Tenders for construction of the two plants near the southern city of Ouarzazate are expected in the next weeks
Morocco has secured a €654m ($895m) loan from German state-owned bank KFW to part-finance two solar power plants totalling 300 megawatts worth an estimated €1.7bn, banking sources said.
Tenders for construction of the two plants, one of 200 megawatts (MW) and the other of 100 MW, near the southern city of Ouarzazate are expected in the next weeks, Mustapha Bakoury, the head of Morocco's solar energy agency Masen, said on Wednesday at the Desertec industrial initiative (Dii) Conference held outside Rabat.
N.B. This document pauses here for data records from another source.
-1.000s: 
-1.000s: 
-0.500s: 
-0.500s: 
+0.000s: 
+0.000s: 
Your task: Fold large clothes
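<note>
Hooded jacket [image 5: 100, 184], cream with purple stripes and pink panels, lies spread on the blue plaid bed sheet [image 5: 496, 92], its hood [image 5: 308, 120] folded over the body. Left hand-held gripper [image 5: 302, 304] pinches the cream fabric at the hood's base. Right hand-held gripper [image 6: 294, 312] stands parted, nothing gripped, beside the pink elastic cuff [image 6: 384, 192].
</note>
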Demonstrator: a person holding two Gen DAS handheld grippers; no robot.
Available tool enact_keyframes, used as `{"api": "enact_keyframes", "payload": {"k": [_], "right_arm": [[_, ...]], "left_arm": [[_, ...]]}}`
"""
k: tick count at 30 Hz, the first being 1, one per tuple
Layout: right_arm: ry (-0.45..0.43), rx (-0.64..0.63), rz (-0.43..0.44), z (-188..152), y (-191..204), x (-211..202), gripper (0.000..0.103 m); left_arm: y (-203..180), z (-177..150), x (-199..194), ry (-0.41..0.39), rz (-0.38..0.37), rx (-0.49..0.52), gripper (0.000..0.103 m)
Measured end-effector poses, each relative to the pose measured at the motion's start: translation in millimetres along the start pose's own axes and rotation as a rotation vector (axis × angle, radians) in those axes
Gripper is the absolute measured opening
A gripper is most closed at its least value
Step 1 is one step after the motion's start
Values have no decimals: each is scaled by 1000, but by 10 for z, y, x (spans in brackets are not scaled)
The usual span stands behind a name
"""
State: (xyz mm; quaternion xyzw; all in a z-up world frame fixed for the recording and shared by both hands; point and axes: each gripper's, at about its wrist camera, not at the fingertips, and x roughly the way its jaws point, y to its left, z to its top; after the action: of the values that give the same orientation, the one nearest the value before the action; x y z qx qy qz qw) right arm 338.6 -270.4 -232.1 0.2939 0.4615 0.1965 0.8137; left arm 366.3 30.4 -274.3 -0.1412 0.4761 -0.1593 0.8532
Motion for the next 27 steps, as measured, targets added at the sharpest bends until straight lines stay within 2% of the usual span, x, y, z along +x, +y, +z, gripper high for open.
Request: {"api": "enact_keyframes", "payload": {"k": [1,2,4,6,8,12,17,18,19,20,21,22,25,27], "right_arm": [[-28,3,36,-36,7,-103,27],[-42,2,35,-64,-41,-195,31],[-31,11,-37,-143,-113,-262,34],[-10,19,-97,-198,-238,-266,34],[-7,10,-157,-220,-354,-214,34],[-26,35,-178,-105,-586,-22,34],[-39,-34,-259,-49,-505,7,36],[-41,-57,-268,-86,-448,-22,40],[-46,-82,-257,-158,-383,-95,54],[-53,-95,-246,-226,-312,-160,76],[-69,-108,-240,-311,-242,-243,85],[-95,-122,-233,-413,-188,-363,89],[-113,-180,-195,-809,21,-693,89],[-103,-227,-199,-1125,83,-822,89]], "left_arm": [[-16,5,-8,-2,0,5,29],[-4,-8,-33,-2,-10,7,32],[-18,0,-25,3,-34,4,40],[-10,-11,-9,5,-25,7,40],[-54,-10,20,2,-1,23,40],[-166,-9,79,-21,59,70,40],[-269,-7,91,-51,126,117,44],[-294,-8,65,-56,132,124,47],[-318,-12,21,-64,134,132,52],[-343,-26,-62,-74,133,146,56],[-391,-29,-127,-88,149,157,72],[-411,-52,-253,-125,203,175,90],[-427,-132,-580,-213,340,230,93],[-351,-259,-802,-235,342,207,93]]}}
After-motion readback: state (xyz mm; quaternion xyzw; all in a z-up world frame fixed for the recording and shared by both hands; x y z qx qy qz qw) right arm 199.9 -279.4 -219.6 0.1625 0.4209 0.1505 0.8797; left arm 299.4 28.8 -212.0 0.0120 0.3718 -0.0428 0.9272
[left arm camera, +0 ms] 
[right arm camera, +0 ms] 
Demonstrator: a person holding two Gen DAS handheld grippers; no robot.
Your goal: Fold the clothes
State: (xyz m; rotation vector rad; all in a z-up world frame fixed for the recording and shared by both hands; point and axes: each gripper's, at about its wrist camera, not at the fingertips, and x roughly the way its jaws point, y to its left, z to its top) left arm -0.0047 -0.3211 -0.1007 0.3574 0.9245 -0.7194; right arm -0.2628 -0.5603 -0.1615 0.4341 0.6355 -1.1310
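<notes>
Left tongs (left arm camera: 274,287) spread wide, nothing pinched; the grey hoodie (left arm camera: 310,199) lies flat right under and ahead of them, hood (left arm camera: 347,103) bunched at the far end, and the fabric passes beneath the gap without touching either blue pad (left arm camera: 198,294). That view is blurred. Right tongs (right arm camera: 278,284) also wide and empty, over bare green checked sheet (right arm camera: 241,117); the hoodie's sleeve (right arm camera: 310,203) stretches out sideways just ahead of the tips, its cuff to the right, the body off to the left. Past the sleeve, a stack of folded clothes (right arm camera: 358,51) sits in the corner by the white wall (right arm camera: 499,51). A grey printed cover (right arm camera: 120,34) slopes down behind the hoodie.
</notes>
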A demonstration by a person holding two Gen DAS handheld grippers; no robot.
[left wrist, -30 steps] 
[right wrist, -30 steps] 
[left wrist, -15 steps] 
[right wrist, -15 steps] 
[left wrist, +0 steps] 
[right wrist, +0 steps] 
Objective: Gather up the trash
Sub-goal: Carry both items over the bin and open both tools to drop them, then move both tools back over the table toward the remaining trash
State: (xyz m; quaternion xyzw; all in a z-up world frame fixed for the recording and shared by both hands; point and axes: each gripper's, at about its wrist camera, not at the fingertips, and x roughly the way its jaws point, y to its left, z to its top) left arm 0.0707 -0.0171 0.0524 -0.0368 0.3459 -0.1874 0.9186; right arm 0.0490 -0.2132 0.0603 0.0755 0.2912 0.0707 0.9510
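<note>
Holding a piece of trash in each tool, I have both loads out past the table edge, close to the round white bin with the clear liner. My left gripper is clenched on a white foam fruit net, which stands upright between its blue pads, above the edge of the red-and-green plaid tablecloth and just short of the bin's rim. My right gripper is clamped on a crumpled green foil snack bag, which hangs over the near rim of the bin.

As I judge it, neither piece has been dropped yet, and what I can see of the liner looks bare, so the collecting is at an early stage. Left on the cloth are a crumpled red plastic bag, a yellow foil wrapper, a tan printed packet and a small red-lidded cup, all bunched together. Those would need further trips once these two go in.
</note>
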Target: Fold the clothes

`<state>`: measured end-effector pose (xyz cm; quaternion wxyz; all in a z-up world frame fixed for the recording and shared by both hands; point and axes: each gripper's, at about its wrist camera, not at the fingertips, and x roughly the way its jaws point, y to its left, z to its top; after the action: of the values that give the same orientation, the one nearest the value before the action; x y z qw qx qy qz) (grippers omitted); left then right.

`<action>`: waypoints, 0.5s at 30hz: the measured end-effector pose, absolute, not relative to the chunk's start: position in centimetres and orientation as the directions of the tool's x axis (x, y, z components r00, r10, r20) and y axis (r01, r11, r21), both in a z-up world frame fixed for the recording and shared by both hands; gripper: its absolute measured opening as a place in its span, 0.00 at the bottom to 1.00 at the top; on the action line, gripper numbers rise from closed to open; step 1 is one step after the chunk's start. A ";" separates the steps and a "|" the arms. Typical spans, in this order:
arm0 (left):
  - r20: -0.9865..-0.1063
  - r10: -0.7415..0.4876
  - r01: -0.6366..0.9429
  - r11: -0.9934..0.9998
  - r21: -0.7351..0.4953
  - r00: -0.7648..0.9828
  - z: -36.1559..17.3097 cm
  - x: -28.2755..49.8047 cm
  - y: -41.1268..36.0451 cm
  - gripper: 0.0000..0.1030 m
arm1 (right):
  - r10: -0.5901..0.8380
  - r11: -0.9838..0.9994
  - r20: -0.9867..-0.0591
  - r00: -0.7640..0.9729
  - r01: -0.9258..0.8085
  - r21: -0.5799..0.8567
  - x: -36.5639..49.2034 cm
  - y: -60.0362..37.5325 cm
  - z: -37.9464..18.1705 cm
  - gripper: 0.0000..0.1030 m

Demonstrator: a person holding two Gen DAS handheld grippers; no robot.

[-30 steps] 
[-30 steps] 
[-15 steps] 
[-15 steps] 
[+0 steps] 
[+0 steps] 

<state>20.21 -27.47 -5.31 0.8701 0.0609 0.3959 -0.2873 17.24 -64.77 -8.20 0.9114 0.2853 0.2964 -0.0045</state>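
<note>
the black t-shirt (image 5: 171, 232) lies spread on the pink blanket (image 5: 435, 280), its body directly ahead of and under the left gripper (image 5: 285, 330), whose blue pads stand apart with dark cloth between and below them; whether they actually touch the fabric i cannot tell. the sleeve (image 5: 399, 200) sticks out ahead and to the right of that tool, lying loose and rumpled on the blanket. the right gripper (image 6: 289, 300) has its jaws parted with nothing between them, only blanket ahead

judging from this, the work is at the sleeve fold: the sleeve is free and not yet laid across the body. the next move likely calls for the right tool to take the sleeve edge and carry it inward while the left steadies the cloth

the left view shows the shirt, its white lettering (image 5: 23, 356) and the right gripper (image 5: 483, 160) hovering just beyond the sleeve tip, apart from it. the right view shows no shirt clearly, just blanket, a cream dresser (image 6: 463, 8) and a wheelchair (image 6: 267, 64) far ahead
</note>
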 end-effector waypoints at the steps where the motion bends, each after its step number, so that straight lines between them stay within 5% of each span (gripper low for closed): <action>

Masen said consortia led by Spain's Abengoa, GDF's International Power and ACWA Power had been pre-selected for the 200 MW (Noor II) tender.
The three groups are also pre-qualified for the 100 MW (Noor III) tender, along with another consortium led by France's EDF .
The authority has chosen parabolic mirror technology for the 200 MW concentrated solar plant with a contract estimated at €1bn, while the 100 MW plant, expected to reach €700m, will be built as a solar power tower.
The sources added that KFW will lend 330 million euros for Noor II, and 324 million euros for Noor III.
KFW would be by far the largest lender to the second phase of Ouarzazate 500 MW project, the sources said.
Saudi Arabia's ACWA Power is already building the first 160 MW plant in the Ouarzazate area under a government initiative to produce 2 gigawatts of solar power by 2020, which is equivalent to about 38 percent of Morocco's current installed generation capacity.
Morocco is expecting to get around €300m from the World Bank and about the same from the African Development Bank and from the European Investment Bank, as well as other smaller loans from the World Bank's Clean Technology Fund, the French Development Agency and the European Union to seal the contracts financing.
Sources added that all the lenders would give the necessary funding, although this had not yet been announced.
Asked by Reuters, Bakoury said financing details would be given with the launch of tenders.
Morocco is spending heavily to subsidise power production. It currently imports power from Spain with demand growing by around 7 percent year.